Carnitine is an ammo acid derivative found in high energy demanding tissues (skeletal muscles, myocardium, the liver and the suprarenal glands). It is essential for the intermediary metabolism of fatty acids. Carnitine is indispensable for beta-oxidation of long-chain fatty acids in the mitochondria but also regulates CoA concentration and removal of the produced acyl groups. AcylCoAs act as restraining factor for several enzymes participating in intermediary metabolism. Transformation of AcylCoA into acylcarnitine is an important system for removing the toxic acyl groups. Although primary deficiency is unusual, depletion due to secondary causes, such as a disease or a medication side effect, can occur. Primary carnitine deficiency is caused by a defect in plasma membrane carnitine transporter in muscle and kidneys. Secondary carnitine deficiency is associated with several inborn errors of metabolism and acquired medical or iatrogenic conditions, for example in patients under valproate and zidovuline treatment. In cirrhosis and chronic renal failure, carnitine biosynthesis is impaired or carnitine is lost during hemodialysis. Other chronic conditions like diabetes mellitus, heart failure, Alzheimer disease may cause carnitine deficiency also observed in conditions with increased catabolism as in critical illness. Preterm neonates develop carnitine deficiency due to impaired proximal renal tubule carnitine re-absorption and immature carnitine biosynthesis.

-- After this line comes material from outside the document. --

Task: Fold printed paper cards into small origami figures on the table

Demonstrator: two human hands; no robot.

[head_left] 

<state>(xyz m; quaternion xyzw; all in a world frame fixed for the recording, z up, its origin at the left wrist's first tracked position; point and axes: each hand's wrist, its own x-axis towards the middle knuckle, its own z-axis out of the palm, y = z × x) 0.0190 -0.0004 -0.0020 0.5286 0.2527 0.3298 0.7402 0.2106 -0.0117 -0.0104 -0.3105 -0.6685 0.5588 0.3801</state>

Carnitine stabilizes the cellular membrane and raises red blood cell osmotic resistance but has no metabolic influence on lipids in dialysis patients. L-Carnitine has been administered in senile dementia, metabolic nerve diseases, in HIV infection, tuberculosis, myopathies, cardiomyopathies, renal failure anemia and included in baby foods and milk.
肉碱是一种氨基酸衍生物,存在于高能量需求组织(骨骼肌、心肌、肝脏和肾上腺)中。它对脂肪酸的中间代谢至关重要。肉碱对于线粒体中长链脂肪酸的β氧化必不可少,还能调节辅酶A浓度并去除产生的酰基。酰基辅酶A对参与中间代谢的几种酶起抑制作用。将酰基辅酶A转化为酰基肉碱是去除有毒酰基的重要系统。虽然原发性缺乏并不常见,但由于继发性原因(如疾病或药物副作用)导致的消耗可能会发生。原发性肉碱缺乏是由肌肉和肾脏中的质膜肉碱转运体缺陷引起的。继发性肉碱缺乏与几种先天性代谢缺陷以及获得性医学或医源性疾病有关,例如接受丙戊酸盐和齐多夫定治疗的患者。在肝硬化和慢性肾衰竭中,肉碱生物合成受损或在血液透析过程中肉碱丢失。其他慢性病如糖尿病、心力衰竭、阿尔茨海默病也可能导致肉碱缺乏,在分解代谢增加的情况下(如危重病)也会观察到这种情况。早产儿由于近端肾小管肉碱重吸收受损和肉碱生物合成不成熟而出现肉碱缺乏。肉碱可稳定细胞膜并提高红细胞的渗透压抵抗力,但对透析患者的脂质没有代谢影响。左旋肉碱已被用于治疗老年痴呆症、代谢性神经疾病、HIV感染、结核病、肌病、心肌病、肾衰竭贫血,还被添加到婴儿食品和牛奶中。